When we assessed the strength of evidence for each outcome, the total number of participants contributing data, the methodological quality of studies and the degree of heterogeneity are crucially important criteria. It is also to be considered the number of additional participants needed in studies with zero effect (relative benefit of one) required to change (7), based on the arbitrary value of NNT. None of the meta-analyses reported susceptibility to publication bias, based on clinical utility of NNT, except the Clarke Cochrane Review (8). With regard to the NNT of predetermined utility (arbitrary NNT based on experts in some case), it was typically taken to be an NNT of 8 or greater in meta-analyses of pain related conditional analysis (7), assuming 10 for this study.
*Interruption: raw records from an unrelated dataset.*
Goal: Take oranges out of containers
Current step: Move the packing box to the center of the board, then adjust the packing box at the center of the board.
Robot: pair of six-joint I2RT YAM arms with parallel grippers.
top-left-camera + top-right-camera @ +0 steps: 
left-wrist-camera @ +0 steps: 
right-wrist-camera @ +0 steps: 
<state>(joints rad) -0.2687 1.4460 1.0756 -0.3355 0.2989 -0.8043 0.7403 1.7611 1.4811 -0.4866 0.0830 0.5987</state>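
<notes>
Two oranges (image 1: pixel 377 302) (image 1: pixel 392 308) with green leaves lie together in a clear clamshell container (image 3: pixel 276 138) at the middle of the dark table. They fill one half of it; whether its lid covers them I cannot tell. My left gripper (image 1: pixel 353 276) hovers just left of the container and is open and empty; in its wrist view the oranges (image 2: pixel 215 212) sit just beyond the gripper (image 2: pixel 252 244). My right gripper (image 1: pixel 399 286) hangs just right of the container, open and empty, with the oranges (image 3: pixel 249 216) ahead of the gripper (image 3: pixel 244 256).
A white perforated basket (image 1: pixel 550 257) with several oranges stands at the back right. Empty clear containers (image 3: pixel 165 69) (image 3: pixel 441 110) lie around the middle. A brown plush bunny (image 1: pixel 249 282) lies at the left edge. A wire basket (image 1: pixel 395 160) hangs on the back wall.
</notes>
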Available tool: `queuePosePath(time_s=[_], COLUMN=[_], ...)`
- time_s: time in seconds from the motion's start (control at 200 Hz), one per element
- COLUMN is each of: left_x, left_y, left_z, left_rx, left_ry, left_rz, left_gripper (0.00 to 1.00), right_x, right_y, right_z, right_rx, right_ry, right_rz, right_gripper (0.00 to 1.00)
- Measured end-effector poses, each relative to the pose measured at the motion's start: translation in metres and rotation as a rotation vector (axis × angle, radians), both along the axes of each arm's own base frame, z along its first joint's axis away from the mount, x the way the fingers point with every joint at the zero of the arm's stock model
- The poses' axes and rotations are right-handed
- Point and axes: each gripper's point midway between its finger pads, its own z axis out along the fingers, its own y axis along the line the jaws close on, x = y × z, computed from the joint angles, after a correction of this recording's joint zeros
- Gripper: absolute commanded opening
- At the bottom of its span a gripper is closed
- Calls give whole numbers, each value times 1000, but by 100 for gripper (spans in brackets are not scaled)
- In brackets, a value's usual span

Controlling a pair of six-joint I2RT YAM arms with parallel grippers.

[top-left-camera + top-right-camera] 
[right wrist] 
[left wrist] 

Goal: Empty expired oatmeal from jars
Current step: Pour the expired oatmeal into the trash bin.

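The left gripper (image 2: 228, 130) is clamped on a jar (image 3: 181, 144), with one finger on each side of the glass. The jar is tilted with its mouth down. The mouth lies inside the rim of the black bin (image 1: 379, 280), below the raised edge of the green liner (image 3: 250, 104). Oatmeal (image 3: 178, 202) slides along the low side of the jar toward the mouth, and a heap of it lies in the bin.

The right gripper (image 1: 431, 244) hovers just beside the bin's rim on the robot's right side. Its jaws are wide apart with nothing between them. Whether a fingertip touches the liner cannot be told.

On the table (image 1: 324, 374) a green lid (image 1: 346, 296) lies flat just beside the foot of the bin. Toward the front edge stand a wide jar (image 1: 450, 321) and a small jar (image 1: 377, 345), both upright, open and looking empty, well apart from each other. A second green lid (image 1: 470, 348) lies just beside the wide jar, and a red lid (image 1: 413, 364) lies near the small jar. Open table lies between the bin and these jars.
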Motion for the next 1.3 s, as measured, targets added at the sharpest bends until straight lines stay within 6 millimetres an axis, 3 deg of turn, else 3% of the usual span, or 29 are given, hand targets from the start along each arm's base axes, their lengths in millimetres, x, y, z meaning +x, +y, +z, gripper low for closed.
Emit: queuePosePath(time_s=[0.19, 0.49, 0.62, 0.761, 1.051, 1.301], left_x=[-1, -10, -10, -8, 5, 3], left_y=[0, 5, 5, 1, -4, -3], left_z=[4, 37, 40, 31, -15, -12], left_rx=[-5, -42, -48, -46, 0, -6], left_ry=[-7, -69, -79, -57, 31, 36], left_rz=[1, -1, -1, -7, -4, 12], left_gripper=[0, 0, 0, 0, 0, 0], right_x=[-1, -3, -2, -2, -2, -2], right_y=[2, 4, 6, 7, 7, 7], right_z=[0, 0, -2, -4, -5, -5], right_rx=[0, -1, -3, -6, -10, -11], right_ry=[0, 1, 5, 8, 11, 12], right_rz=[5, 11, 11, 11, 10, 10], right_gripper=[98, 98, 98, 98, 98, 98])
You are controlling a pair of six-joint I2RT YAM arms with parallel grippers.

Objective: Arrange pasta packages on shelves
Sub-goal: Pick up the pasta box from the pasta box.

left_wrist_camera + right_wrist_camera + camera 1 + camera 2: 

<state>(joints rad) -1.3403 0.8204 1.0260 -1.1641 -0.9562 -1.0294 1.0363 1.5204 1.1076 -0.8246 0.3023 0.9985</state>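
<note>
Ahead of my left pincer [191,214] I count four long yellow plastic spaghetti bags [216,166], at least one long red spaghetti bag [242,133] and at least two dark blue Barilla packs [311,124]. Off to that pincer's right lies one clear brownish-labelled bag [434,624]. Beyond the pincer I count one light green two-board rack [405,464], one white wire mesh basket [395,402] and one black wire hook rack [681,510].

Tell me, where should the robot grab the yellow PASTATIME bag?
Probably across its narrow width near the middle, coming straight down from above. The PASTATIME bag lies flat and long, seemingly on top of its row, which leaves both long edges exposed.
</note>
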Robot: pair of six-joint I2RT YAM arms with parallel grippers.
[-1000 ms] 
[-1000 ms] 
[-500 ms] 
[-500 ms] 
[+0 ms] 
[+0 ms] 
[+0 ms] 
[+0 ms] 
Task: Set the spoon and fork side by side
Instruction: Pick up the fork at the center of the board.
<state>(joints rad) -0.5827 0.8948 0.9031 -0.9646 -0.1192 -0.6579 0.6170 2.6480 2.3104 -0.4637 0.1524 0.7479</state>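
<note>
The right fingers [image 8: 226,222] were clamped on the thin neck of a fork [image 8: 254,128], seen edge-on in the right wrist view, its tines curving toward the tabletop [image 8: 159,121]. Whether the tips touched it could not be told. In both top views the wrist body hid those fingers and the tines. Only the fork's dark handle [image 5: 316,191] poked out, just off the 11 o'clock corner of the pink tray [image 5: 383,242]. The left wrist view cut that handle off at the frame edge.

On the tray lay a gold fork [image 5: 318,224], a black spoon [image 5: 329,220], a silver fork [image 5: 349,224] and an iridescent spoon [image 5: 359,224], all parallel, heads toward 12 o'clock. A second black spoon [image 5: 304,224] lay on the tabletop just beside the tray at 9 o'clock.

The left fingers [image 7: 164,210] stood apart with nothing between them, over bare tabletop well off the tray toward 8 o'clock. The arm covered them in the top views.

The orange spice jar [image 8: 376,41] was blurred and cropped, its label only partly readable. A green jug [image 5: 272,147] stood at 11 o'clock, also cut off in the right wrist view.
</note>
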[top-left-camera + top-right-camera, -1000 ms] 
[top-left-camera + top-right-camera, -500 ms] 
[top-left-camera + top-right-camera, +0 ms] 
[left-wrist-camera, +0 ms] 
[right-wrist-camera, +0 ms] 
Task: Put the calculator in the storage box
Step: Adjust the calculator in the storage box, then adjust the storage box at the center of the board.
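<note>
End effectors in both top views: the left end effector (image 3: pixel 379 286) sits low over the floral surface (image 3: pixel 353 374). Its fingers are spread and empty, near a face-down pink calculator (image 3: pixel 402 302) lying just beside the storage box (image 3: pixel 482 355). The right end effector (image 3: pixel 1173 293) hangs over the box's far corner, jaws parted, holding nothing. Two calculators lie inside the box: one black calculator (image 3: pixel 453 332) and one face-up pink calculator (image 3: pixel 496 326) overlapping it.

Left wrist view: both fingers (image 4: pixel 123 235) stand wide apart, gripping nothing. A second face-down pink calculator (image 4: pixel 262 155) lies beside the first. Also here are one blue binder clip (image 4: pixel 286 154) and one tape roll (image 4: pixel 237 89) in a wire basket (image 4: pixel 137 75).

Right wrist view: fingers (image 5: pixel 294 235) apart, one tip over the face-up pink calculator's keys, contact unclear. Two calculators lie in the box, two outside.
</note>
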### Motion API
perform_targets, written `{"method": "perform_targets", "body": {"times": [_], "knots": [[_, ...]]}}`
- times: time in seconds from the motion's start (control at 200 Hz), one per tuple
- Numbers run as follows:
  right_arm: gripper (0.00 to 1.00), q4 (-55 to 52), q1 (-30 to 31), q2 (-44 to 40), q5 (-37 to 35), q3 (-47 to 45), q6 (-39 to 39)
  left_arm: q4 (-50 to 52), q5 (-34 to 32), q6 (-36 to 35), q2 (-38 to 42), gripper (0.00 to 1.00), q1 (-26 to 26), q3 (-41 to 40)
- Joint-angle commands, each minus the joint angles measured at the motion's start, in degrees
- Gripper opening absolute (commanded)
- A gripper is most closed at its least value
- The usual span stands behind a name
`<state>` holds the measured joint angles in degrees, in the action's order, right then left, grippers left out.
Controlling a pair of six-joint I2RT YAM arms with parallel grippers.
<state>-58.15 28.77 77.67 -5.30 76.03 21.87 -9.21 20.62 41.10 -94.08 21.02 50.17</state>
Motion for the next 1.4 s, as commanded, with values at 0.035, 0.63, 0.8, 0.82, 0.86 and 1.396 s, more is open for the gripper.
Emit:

We found that, in this study information on publication bias based on NNT was provided only in the Clarke review (8); “We carried out a comprehensive search for relevant studies, and investigated the potential influence of publication bias by examining the number of participants in studies with zero effect (relative risk of 1.0) needed for the point estimate of the NNT to increase beyond a clinically useful level. In this case, we chose a clinically useful level as eight. For the primary outcome of at least 50% pain relief with etoricoxib 120 mg, more than 5000 participants (ie, 5217, see Table 3) would have to have been involved in unpublished trials with zero treatment effects for the NNT to increase above this threshold. It is highly unlikely that this amount of missing data exists.” In the context of knowledge translation, understandable information would be valuable for the knowledge consumers, who are also point-of-care clinicians.
Overall, the findings of this study suggest that (1) if not all, many meta-analyses report NNT, (2) even if reported, information on NNT was inadequate, and (3) even if reported adequately, discussion on NNT was not done adequately. We acknowledge the caveats of our study. Being a cross sectional design, generalizability is limited. It is likely to miss meta-analyses with proper reporting of NNT. Further studies with larger samples are recommended.
Our findings serve as timely reminder that NNT should be simply computed in equal follow-up times and its corresponding 95% CIs. NNT provide magnitude of the clinical effect which is important for point-of-care clinicians, and the healthcare decision makers in the context of the best utilization of resources
We are grateful to the participants and the researchers of the primary studies used for the present analysis. We wish to thank the International Medical University (IMU), Malaysia for allowing us to perform this study.